If NYC is any indication, there’s a bid for any SFH with a yard that’s far from the city.
The descrepancy in number between the “South” and everyone is raw new home sales is pretty amazing.
Nice homes in Cedar Rapids IA can be had for $250k. Iowa City area with the University, $300k to $350k. Equivalent home in Rancho Cucamonga CA is $600k and in Los Angeles over $1 Million.
The pricing seems appropriate. It’s better living in SoCal, wouldn’t you agree neighbor?
I do but I also think it’s circumstantial and subjective.
Pensioners absconding and fleeing the cities. Shysters buying up ahead of the hordes using free money.
“amazingly cheap money from the Fed sure helped,”
…
lowest rates ever in July.
Meanwhile ….
……
The National Multifamily Housing Council (NMHC)’s Rent Payment Tracker found 90 percent of apartment households made a full or partial rent payment by August 20 in its survey of 11.4 million units of professionally managed apartment units across the country.
This is a 2.1-percentage point, or 237,056 -household decrease from the share who paid rent through August 20, 2019 and compares to 91.3 percent that had paid by July 20, 2020. These data encompass a wide variety of market-rate rental properties across the United States, which can vary by size, type and average rental price.
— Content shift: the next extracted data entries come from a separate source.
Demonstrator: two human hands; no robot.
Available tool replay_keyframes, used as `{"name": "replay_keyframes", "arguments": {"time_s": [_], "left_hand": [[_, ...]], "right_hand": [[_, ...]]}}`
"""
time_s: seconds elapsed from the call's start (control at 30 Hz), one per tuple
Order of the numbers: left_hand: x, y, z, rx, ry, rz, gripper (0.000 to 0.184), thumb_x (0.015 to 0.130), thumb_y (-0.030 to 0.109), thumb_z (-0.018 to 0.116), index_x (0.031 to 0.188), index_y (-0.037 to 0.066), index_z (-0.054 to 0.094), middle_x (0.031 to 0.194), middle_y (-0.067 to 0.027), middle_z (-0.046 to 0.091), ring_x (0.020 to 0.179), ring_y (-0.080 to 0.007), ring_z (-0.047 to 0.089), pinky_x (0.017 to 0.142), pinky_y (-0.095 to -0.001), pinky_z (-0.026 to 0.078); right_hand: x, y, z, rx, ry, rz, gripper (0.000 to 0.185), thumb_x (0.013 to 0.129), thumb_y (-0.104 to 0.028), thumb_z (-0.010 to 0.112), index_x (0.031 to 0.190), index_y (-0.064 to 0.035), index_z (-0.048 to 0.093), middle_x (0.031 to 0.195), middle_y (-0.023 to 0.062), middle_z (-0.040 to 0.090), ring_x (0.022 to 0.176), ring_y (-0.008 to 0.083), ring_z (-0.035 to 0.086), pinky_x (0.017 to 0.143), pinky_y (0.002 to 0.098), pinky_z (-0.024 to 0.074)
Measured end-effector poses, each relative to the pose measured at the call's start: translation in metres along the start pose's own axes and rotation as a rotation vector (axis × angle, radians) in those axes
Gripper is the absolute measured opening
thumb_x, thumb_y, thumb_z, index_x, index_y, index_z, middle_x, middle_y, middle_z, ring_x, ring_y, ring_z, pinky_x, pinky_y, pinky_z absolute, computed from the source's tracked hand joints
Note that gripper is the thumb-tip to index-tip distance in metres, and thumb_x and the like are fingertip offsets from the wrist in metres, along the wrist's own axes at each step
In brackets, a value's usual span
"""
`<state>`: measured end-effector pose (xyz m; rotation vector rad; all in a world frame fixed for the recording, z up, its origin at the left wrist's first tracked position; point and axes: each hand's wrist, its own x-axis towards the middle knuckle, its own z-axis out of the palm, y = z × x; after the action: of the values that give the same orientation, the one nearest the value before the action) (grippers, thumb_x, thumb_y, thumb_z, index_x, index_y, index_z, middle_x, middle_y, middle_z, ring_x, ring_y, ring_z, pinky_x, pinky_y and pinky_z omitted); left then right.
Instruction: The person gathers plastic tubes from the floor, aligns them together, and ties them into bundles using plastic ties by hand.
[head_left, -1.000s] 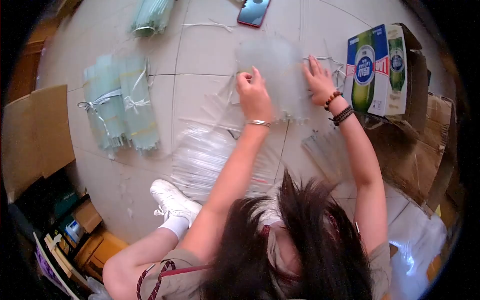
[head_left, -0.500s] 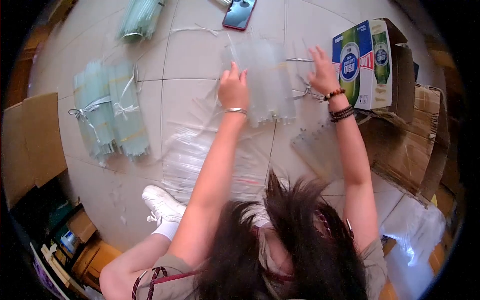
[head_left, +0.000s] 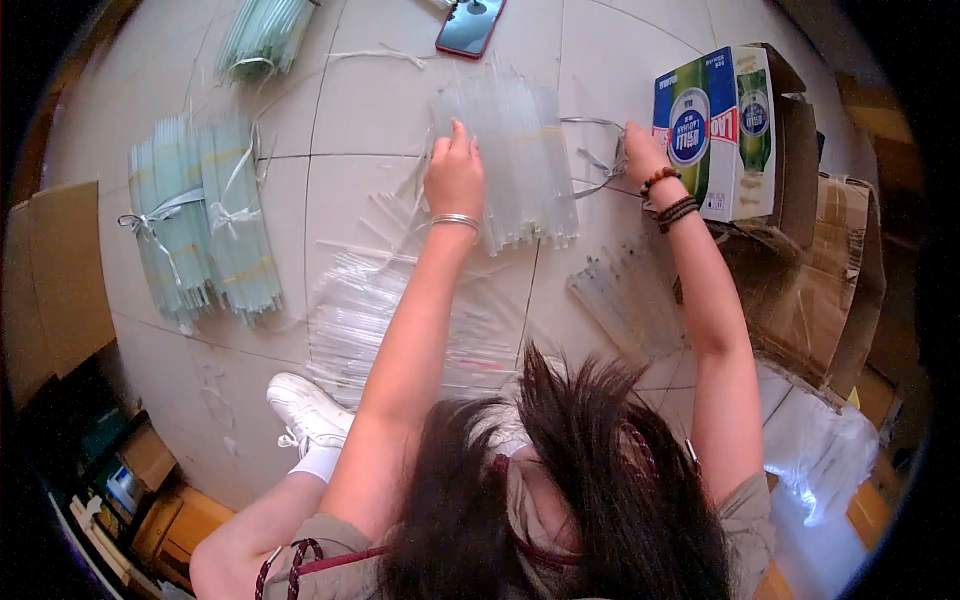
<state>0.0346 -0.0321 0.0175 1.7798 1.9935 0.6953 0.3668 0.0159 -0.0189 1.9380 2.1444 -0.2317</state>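
A flat bundle of clear plastic tubes point(head_left: 525, 170) with a yellow band lies on the floor in front of me. My left hand point(head_left: 455, 180) is at its left edge, fingers curled against the tubes, index finger pointing away. To the right, a silvery tie string point(head_left: 597, 121) sticks out from under the bundle in loops. My right hand point(head_left: 645, 155) has its fingers closed on the string beside the beer carton; the fingertips are partly hidden. Loose clear tubes point(head_left: 370, 315) are spread below my left hand. More tubes with dark ends point(head_left: 630, 300) lie below my right hand.
Tied tube bundles point(head_left: 170, 220) lie at the left, and another bundle point(head_left: 265, 40) at the upper left. A phone point(head_left: 470, 25) lies at the top. The beer carton point(head_left: 715, 135) and an open cardboard box point(head_left: 800, 290) stand at the right. A cardboard piece point(head_left: 60, 280) is far left.
My right hand's spread fingers have closed at the silvery string. My left hand stays at the bundle's left edge. The whole view has shifted slightly.
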Motion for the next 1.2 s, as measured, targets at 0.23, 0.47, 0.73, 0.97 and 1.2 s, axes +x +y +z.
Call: {"name": "replay_keyframes", "arguments": {"time_s": [0.23, 0.47, 0.73, 0.97, 1.2], "left_hand": [[0.001, -0.001, -0.001, 0.019, -0.030, 0.004, 0.042, 0.094, 0.020, 0.057, 0.132, 0.004, 0.053, 0.090, -0.0135, 0.059, 0.079, -0.0306, 0.063, 0.068, -0.0399, 0.052], [0.002, -0.001, 0.000, 0.035, -0.039, -0.001, 0.042, 0.094, 0.021, 0.056, 0.132, 0.005, 0.053, 0.089, -0.0134, 0.059, 0.079, -0.0307, 0.063, 0.068, -0.0399, 0.053], [0.003, -0.002, 0.002, 0.029, -0.012, 0.013, 0.041, 0.094, 0.021, 0.057, 0.132, 0.006, 0.054, 0.088, -0.0134, 0.059, 0.077, -0.0309, 0.063, 0.067, -0.0397, 0.053], [0.003, 0.000, 0.002, 0.046, -0.007, 0.001, 0.040, 0.093, 0.021, 0.058, 0.130, 0.006, 0.055, 0.086, -0.0124, 0.059, 0.075, -0.0299, 0.063, 0.066, -0.0396, 0.053], [0.004, 0.002, 0.003, 0.025, -0.026, -0.035, 0.040, 0.095, 0.025, 0.055, 0.132, 0.008, 0.055, 0.086, -0.0140, 0.060, 0.078, -0.0322, 0.062, 0.068, -0.0421, 0.051]], "right_hand": [[-0.013, -0.009, -0.086, 0.491, -0.503, -0.067, 0.041, 0.068, -0.025, 0.086, 0.094, 0.0021, 0.070, 0.072, 0.0110, 0.069, 0.064, 0.0176, 0.065, 0.060, 0.0303, 0.0523], [-0.028, -0.028, -0.088, 0.496, -0.693, -0.107, 0.058, 0.070, -0.053, 0.081, 0.079, 0.0030, 0.068, 0.063, 0.0049, 0.063, 0.056, 0.0116, 0.059, 0.051, 0.0285, 0.0475], [-0.026, -0.022, -0.076, 0.792, -0.645, 0.170, 0.050, 0.085, -0.050, 0.069, 0.084, 0.0000, 0.070, 0.063, 0.0035, 0.061, 0.056, 0.0111, 0.055, 0.052, 0.0298, 0.0481], [-0.043, -0.037, -0.086, 0.786, -0.659, -0.035, 0.025, 0.085, -0.019, 0.072, 0.102, -0.0002, 0.072, 0.077, 0.0044, 0.071, 0.064, 0.0089, 0.063, 0.062, 0.0259, 0.0553], [-0.007, -0.031, 0.004, 0.616, 0.107, 0.281, 0.040, 0.072, -0.028, 0.083, 0.096, 0.0000, 0.068, 0.083, 0.0179, 0.070, 0.079, 0.0277, 0.070, 0.069, 0.0368, 0.0540]]}}
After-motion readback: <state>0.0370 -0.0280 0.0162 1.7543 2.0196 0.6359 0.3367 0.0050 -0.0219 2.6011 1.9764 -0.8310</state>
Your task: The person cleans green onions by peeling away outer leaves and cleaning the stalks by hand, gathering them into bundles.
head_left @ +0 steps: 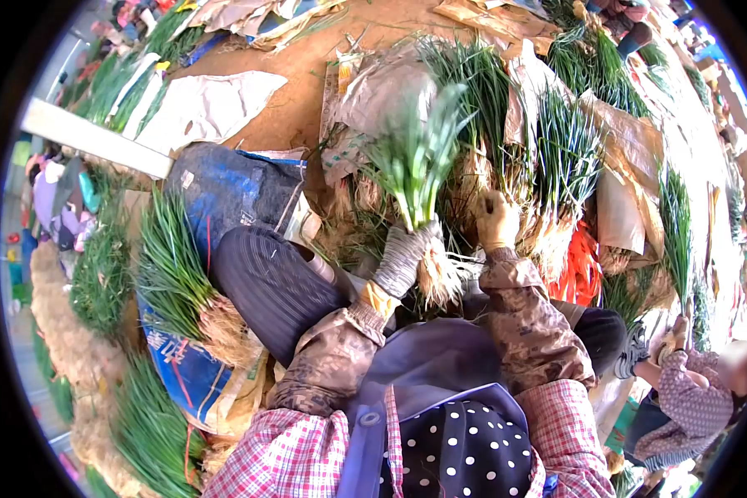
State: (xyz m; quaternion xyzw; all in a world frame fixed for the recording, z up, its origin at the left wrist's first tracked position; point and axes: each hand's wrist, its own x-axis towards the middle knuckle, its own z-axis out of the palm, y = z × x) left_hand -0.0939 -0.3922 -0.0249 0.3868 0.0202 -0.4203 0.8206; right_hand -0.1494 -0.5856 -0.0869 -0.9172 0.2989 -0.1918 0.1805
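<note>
Fingers of the left hand (405, 259) closed around the pale stems of a leafy bunch (417, 170) at mid-frame, probably light, soft-leaved and best held there, while the right hand (497, 221) curled beyond, its grip unclear, below bundled greens (568, 149) at upper right.
</note>
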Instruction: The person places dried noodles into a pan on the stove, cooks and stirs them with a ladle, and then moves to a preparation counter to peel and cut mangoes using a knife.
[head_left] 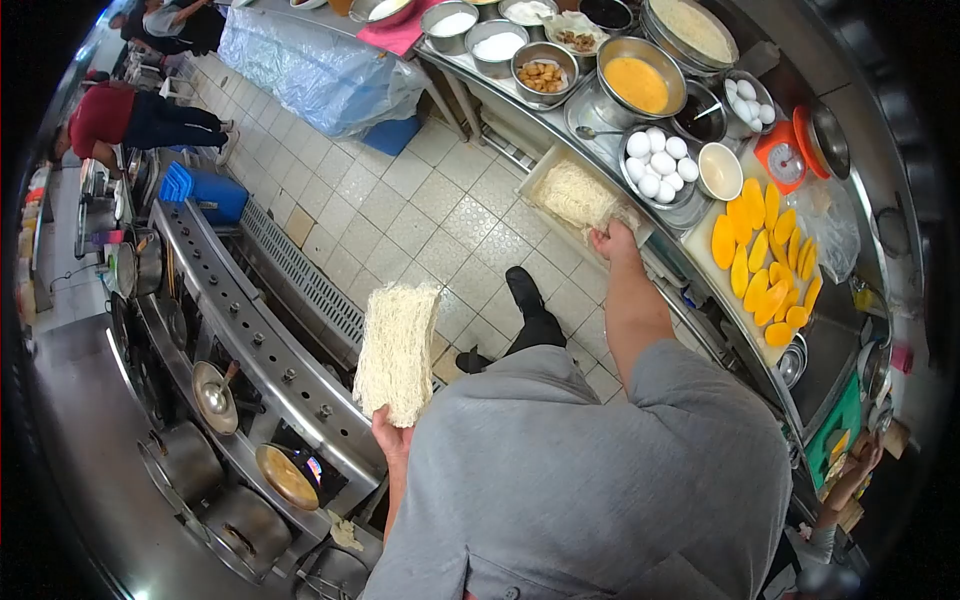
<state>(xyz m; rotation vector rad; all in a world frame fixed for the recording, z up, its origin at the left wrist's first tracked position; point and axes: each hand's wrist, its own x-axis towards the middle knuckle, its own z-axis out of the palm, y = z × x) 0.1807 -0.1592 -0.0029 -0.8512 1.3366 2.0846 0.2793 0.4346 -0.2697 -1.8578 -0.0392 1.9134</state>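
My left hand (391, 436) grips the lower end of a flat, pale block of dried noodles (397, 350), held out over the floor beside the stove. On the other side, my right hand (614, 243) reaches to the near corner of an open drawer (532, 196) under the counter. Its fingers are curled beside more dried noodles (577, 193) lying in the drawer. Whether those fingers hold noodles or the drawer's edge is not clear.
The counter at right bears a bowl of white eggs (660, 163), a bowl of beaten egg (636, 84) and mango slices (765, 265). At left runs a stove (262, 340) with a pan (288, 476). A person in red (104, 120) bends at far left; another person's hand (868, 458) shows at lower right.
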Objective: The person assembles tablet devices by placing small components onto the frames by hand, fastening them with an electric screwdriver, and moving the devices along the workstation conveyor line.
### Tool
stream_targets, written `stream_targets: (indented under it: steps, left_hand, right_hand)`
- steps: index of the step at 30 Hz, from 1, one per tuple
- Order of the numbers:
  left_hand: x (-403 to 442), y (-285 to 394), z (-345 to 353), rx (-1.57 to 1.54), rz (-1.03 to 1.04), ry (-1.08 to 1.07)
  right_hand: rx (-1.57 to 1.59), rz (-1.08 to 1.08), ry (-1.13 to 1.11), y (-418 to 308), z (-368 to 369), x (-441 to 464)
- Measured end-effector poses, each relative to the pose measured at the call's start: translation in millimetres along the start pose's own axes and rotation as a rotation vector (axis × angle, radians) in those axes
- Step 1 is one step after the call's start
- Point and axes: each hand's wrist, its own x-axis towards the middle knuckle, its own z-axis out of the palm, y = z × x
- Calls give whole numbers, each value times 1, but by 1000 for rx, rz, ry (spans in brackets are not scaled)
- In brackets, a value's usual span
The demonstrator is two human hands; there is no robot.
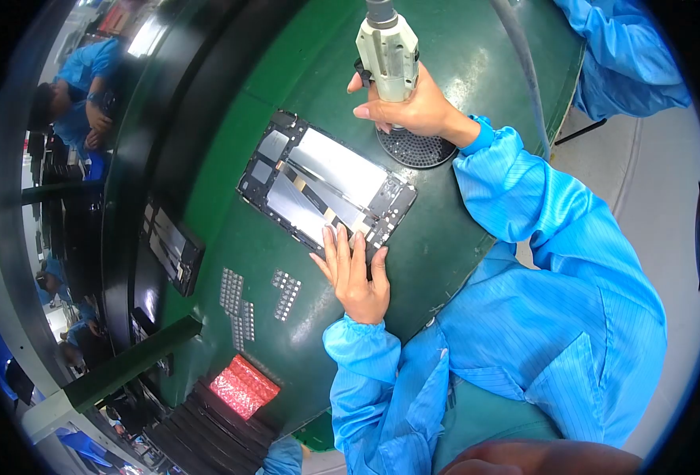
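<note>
Our blue striped cloth smock [516, 348] is nearest. Beyond it, our left hand [362, 286] lies unclosed on the opened black-and-silver rectangular tablet [338, 165], its long axis slanting to lower right; our right hand [425, 104], farther, clasps the pale cylindrical power tool [389, 54], tablet at its lower left.

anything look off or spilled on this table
No, nothing stands out. The opened tablet lies flat with the left hand on its near edge, and the right hand grips the driver over the black disc. I see no spill; fine damage would be too small to tell.
</note>
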Motion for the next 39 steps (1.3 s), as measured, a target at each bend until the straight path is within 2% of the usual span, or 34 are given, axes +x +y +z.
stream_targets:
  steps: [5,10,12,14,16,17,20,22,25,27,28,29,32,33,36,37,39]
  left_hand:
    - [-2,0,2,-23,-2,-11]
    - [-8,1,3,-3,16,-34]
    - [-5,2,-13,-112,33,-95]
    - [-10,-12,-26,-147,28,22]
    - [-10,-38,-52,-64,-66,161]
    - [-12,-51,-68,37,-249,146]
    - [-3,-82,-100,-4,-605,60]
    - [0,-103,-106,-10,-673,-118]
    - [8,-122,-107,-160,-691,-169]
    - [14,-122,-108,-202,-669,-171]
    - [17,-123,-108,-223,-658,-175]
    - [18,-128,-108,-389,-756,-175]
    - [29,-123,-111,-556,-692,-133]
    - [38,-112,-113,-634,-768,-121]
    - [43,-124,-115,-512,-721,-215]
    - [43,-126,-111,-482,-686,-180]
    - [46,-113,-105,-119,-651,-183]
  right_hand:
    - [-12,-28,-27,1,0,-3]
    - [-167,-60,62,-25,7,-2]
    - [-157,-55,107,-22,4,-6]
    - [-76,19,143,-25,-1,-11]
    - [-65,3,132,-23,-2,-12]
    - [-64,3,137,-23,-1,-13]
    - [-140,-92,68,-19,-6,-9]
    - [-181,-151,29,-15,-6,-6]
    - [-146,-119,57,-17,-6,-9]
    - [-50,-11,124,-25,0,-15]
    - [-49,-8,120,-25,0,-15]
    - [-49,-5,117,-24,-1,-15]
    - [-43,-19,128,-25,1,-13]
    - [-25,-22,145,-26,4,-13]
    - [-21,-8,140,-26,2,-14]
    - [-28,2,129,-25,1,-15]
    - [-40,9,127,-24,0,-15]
Households higher up the food chain – aka those likely to buy homes – are more likely to still have (high pay) job + opportunity to work remote = plenty of opportunity to visit open houses of new developments (away from urban virus areas).
Might not be a bad strategy if you’re broke. Get the government on the hook for your house, and they won’t kick you out before the depression is over.